* _Task details_
Your output must reproduce all the records below precisely and contain no pictures.

#### Task material

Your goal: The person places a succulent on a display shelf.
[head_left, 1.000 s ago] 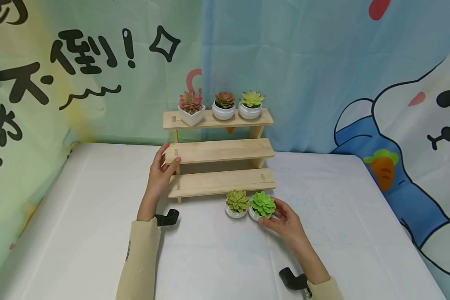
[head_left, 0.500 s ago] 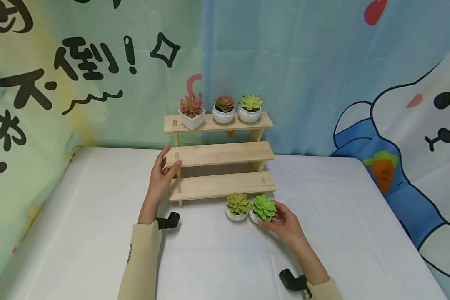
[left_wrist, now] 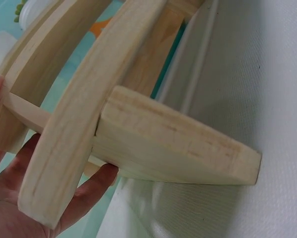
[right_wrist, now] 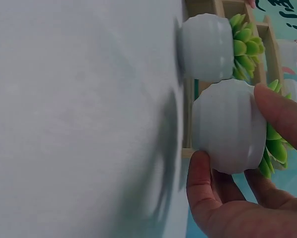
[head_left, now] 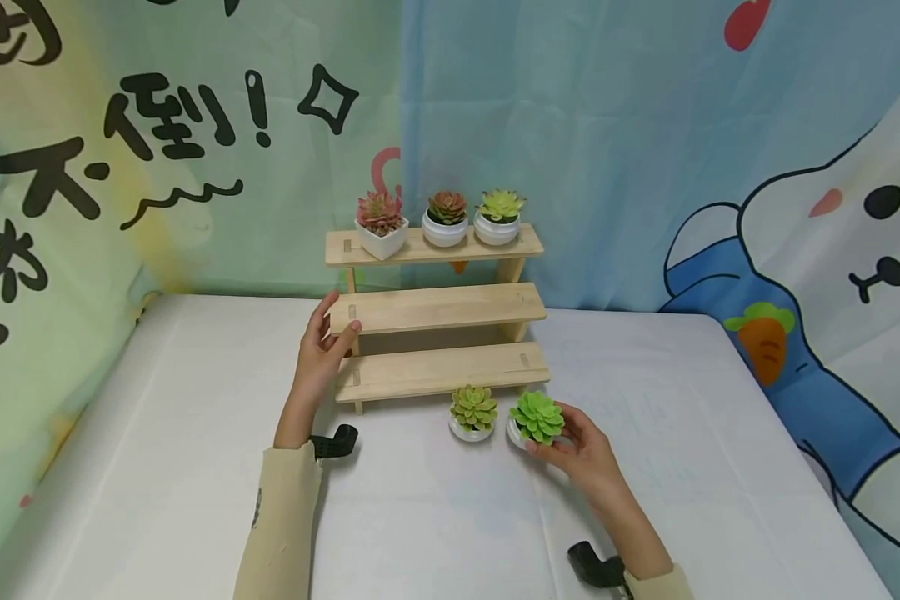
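A three-tier wooden plant stand stands on the white table. My left hand grips the left end of its middle shelf, thumb on top; in the left wrist view, fingers reach behind the wood. My right hand holds a bright green potted succulent by its white pot, thumb on one side and fingers on the other. In the right wrist view that pot looks slightly off the cloth. Just left of it, apart, a yellow-green potted succulent sits before the lowest shelf.
On the top shelf stand a pink succulent, a reddish-brown one and a yellow-green one, all in white pots. A printed curtain hangs behind the table.
My right hand has shifted a little right with the bright green succulent, so a gap now separates it from the other pot. My left hand keeps its grip on the stand.
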Tool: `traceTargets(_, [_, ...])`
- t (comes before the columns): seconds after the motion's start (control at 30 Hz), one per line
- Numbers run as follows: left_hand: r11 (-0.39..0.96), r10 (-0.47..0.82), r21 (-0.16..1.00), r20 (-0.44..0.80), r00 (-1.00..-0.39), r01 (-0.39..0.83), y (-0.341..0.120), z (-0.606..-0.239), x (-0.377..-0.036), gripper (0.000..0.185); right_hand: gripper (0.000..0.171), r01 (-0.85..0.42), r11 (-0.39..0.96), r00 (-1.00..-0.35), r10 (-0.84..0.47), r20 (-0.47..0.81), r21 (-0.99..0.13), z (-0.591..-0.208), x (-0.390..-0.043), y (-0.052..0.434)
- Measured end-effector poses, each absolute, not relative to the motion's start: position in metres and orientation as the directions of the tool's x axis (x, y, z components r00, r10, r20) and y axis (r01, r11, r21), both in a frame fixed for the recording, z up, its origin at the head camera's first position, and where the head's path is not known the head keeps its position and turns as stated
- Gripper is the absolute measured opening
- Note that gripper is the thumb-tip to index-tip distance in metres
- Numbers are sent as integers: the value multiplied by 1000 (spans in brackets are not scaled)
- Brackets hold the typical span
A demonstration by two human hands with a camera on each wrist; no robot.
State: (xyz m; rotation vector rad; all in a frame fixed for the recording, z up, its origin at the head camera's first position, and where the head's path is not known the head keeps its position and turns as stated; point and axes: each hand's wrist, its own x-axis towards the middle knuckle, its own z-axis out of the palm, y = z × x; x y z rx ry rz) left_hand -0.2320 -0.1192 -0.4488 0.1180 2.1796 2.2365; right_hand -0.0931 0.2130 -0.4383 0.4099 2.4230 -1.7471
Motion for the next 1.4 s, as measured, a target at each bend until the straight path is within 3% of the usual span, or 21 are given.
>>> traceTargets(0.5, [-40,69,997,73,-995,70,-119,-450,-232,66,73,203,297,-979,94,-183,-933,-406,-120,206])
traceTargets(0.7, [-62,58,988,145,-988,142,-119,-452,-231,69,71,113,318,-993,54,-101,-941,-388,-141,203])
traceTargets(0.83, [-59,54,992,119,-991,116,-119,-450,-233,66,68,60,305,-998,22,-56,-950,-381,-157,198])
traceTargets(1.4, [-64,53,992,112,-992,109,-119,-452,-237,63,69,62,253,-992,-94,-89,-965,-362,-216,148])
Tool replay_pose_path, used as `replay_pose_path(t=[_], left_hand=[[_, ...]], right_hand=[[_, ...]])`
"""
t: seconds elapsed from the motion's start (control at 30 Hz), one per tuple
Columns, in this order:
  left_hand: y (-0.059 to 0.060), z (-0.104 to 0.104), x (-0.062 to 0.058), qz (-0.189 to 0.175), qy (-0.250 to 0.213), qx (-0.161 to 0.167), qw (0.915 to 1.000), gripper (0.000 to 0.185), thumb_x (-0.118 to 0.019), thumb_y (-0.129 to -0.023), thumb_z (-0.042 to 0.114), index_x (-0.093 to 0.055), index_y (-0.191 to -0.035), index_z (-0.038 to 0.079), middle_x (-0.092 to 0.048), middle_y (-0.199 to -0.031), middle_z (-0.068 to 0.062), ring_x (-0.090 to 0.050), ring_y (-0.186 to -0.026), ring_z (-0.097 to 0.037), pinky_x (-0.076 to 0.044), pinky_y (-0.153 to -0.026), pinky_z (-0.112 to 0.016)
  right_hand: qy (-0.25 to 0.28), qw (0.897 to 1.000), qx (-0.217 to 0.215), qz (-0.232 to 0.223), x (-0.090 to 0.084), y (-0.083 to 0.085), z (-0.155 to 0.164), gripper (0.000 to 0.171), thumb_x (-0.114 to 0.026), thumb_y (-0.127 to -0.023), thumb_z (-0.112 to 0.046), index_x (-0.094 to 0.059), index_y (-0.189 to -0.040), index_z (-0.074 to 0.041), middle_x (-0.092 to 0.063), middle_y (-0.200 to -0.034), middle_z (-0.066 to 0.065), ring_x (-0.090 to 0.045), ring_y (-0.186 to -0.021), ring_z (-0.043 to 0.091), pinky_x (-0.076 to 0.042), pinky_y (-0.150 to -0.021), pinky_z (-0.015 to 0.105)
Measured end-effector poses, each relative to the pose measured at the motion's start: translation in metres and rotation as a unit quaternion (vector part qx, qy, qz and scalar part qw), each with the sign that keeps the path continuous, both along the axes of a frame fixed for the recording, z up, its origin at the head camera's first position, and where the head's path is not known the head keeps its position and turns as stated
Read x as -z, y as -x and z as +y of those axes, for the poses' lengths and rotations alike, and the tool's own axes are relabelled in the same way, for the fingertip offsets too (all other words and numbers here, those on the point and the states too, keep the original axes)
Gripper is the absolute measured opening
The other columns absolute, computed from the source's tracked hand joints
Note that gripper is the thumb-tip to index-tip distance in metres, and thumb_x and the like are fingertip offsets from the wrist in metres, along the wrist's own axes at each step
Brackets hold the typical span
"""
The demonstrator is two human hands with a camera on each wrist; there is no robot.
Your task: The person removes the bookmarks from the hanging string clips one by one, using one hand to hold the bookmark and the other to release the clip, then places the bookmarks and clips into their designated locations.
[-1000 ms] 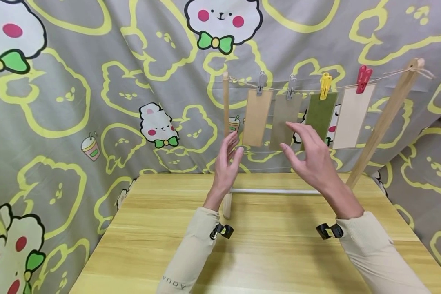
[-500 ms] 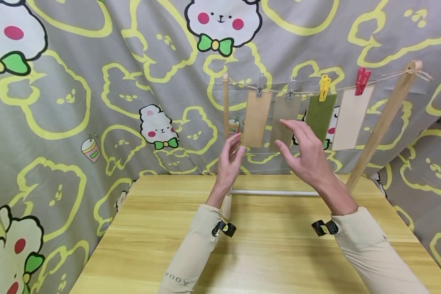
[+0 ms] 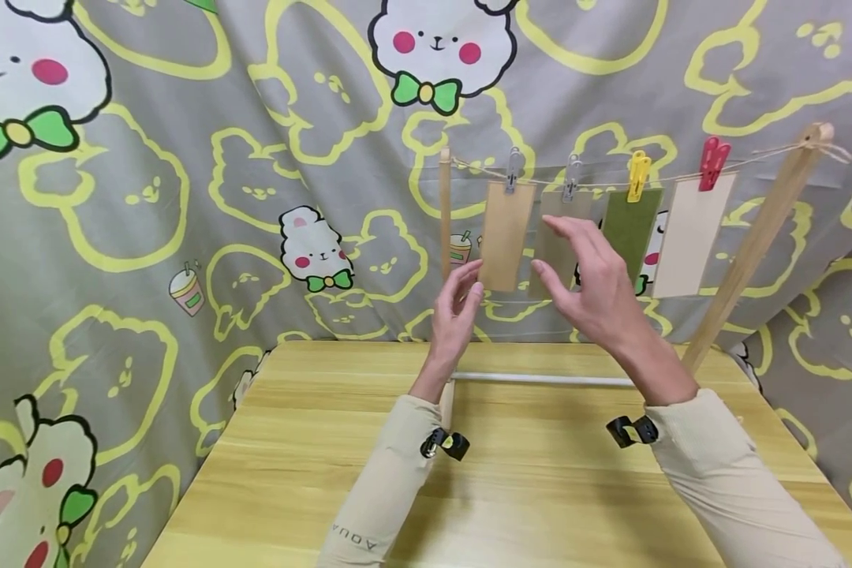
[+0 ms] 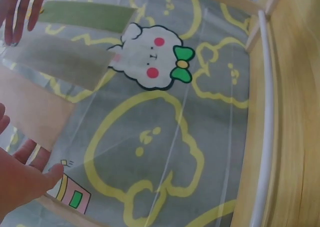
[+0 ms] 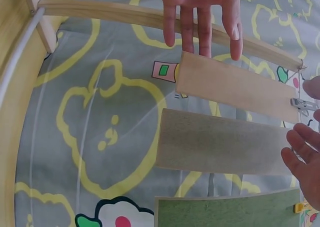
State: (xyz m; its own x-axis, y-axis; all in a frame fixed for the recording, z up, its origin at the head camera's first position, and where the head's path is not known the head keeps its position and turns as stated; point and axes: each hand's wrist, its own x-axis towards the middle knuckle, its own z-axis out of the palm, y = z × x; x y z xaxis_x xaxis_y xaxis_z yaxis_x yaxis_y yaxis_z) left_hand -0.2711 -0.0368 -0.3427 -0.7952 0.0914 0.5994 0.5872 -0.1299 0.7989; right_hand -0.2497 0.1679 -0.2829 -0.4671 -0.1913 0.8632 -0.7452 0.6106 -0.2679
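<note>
A tan card (image 3: 507, 237), a grey card (image 5: 220, 142), a green card (image 3: 630, 237) and a cream card (image 3: 694, 237) hang from a string (image 3: 603, 185). Grey clothespins (image 3: 513, 170) grip the tan and grey cards, a yellow clothespin (image 3: 637, 176) the green one, a red clothespin (image 3: 713, 163) the cream one. My left hand (image 3: 457, 312) is by the tan card's lower left edge, fingers loosely bent, holding nothing. My right hand (image 3: 598, 288) is in front of the grey card and hides part of it; thumb and fingers stand apart with nothing between them.
Wooden posts, a left one (image 3: 446, 213) and a slanting right one (image 3: 760, 237), carry the string. A white rod (image 3: 539, 379) joins them low over the wooden table (image 3: 539, 505). Behind hangs a grey patterned curtain (image 3: 369, 300).
My right hand has shifted left and slightly up across the grey card. My left hand has come closer to the tan card's edge. The cards still hang in place.
</note>
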Motion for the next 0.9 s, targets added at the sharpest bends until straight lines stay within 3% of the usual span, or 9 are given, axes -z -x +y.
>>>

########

* _Solution below_
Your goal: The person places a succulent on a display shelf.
[head_left, 1.000 s ago] 
[head_left, 0.500 s ago] 
[left_wrist, now] 
[right_wrist, now] 
[head_left, now] 
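A three-tier wooden plant stand stands on the white table. My left hand grips the left end of its middle shelf, thumb on top; in the left wrist view, fingers reach behind the wood. My right hand holds a bright green potted succulent by its white pot, thumb on one side and fingers on the other. In the right wrist view that pot looks slightly off the cloth. Just left of it, apart, a yellow-green potted succulent sits before the lowest shelf.
On the top shelf stand a pink succulent, a reddish-brown one and a yellow-green one, all in white pots. A printed curtain hangs behind the table.
My right hand has shifted a little right with the bright green succulent, so a gap now separates it from the other pot. My left hand keeps its grip on the stand.
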Tool: `traceTargets(_, [_, ...])`
- t (comes before the columns): seconds after the motion's start (control at 30 Hz), one per line
- Numbers run as follows: left_hand: r11 (-0.39..0.96), r10 (-0.47..0.82), r21 (-0.16..1.00), r20 (-0.44..0.80), r00 (-1.00..-0.39), r01 (-0.39..0.83), y (-0.341..0.120), z (-0.606..-0.239), x (-0.377..-0.036), gripper (0.000..0.185); right_hand: gripper (0.000..0.171), r01 (-0.85..0.42), r11 (-0.39..0.96), r00 (-1.00..-0.35), r10 (-0.84..0.47), r20 (-0.47..0.81), r21 (-0.99..0.13), z (-0.591..-0.208), x (-0.390..-0.043), y (-0.052..0.434)
- Measured end-effector poses, each absolute, not relative to the motion's start: position in metres and orientation as the directions of the tool's x axis (x, y, z components r00, r10, r20) and y axis (r01, r11, r21), both in a frame fixed for the recording, z up, its origin at the head camera's first position, and where the head's path is not known the head keeps its position and turns as stated
- Gripper is the absolute measured opening
- Note that gripper is the thumb-tip to index-tip distance in metres
- Numbers are sent as integers: the value multiplied by 1000 (spans in brackets are not scaled)
- Brackets hold the typical span
A demonstration by two human hands with a camera on each wrist; no robot.
State: (xyz m; rotation vector rad; all in a frame fixed for the recording, z up, its origin at the head camera's first position, and where the head's path is not known the head keeps its position and turns as stated; point and axes: each hand's wrist, its own x-axis towards the middle knuckle, its own z-axis out of the palm, y = z × x; x y z rx ry rz) left_hand -0.2320 -0.1192 -0.4488 0.1180 2.1796 2.2365; right_hand -0.0931 0.2130 -0.4383 0.4099 2.4230 -1.7471
Motion for the next 1.4 s, as measured, a target at each bend until the straight path is within 3% of the usual span, or 21 are given.
>>> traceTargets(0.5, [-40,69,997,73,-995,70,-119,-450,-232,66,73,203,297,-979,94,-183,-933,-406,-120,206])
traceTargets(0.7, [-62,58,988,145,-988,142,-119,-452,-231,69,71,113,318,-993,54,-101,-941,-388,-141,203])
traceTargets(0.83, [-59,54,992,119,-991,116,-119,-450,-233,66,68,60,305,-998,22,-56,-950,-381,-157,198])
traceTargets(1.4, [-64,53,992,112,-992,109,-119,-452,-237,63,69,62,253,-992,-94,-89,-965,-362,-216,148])
Tool replay_pose_path, used as `replay_pose_path(t=[_], left_hand=[[_, ...]], right_hand=[[_, ...]])`
"""
t: seconds elapsed from the motion's start (control at 30 Hz), one per tuple
Columns, in this order:
  left_hand: y (-0.059 to 0.060), z (-0.104 to 0.104), x (-0.062 to 0.058), qz (-0.189 to 0.175), qy (-0.250 to 0.213), qx (-0.161 to 0.167), qw (0.915 to 1.000), gripper (0.000 to 0.185), thumb_x (-0.118 to 0.019), thumb_y (-0.129 to -0.023), thumb_z (-0.042 to 0.114), index_x (-0.093 to 0.055), index_y (-0.191 to -0.035), index_z (-0.038 to 0.079), middle_x (-0.092 to 0.048), middle_y (-0.199 to -0.031), middle_z (-0.068 to 0.062), ring_x (-0.090 to 0.050), ring_y (-0.186 to -0.026), ring_z (-0.097 to 0.037), pinky_x (-0.076 to 0.044), pinky_y (-0.153 to -0.026), pinky_z (-0.112 to 0.016)
  right_hand: qy (-0.25 to 0.28), qw (0.897 to 1.000), qx (-0.217 to 0.215), qz (-0.232 to 0.223), x (-0.090 to 0.084), y (-0.083 to 0.085), z (-0.155 to 0.164), gripper (0.000 to 0.171), thumb_x (-0.114 to 0.026), thumb_y (-0.127 to -0.023), thumb_z (-0.112 to 0.046), index_x (-0.094 to 0.059), index_y (-0.189 to -0.040), index_z (-0.074 to 0.041), middle_x (-0.092 to 0.063), middle_y (-0.200 to -0.034), middle_z (-0.066 to 0.065), ring_x (-0.090 to 0.045), ring_y (-0.186 to -0.021), ring_z (-0.043 to 0.091), pinky_x (-0.076 to 0.042), pinky_y (-0.150 to -0.021), pinky_z (-0.015 to 0.105)
Measured end-effector poses, each relative to the pose measured at the motion's start: translation in metres and rotation as a unit quaternion (vector part qx, qy, qz and scalar part qw), each with the sign that keeps the path continuous, both along the axes of a frame fixed for the recording, z up, its origin at the head camera's first position, and where the head's path is not known the head keeps its position and turns as stated
Read x as -z, y as -x and z as +y of those axes, for the poses' lengths and rotations alike, and the tool's own axes are relabelled in the same way, for the fingertip offsets too (all other words and numbers here, those on the point and the states too, keep the original axes)
Gripper is the absolute measured opening
The other columns absolute, computed from the source's tracked hand joints
Note that gripper is the thumb-tip to index-tip distance in metres, and thumb_x and the like are fingertip offsets from the wrist in metres, along the wrist's own axes at each step
Brackets hold the typical span
"""
The demonstrator is two human hands with a camera on each wrist; there is no robot.
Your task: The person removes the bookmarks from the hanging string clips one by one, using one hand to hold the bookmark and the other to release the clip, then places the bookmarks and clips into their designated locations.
[-1000 ms] 
[-500 ms] 
[+0 ms] 
[+0 ms] 
[+0 ms] 
State: (xyz m; its own x-axis, y-axis; all in a frame fixed for the recording, z up, its origin at the head camera's first position, and where the head's path is not known the head keeps its position and turns as stated; point and axes: each hand's wrist, its own x-axis towards the middle knuckle, its own z-axis out of the palm, y = z × x; x y z xaxis_x xaxis_y xaxis_z yaxis_x yaxis_y yaxis_z) left_hand -0.2711 -0.0368 -0.3427 -0.7952 0.0914 0.5994 0.5872 -0.1299 0.7989; right_hand -0.2497 0.1679 -0.2829 -0.4671 -0.1913 0.8632 -0.7452 0.6106 -0.2679
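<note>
A tan card (image 3: 507, 237), a grey card (image 5: 220, 142), a green card (image 3: 630, 237) and a cream card (image 3: 694, 237) hang from a string (image 3: 603, 185). Grey clothespins (image 3: 513, 170) grip the tan and grey cards, a yellow clothespin (image 3: 637, 176) the green one, a red clothespin (image 3: 713, 163) the cream one. My left hand (image 3: 457, 312) is by the tan card's lower left edge, fingers loosely bent, holding nothing. My right hand (image 3: 598, 288) is in front of the grey card and hides part of it; thumb and fingers stand apart with nothing between them.
Wooden posts, a left one (image 3: 446, 213) and a slanting right one (image 3: 760, 237), carry the string. A white rod (image 3: 539, 379) joins them low over the wooden table (image 3: 539, 505). Behind hangs a grey patterned curtain (image 3: 369, 300).
My right hand has shifted left and slightly up across the grey card. My left hand has come closer to the tan card's edge. The cards still hang in place.
</note>
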Motion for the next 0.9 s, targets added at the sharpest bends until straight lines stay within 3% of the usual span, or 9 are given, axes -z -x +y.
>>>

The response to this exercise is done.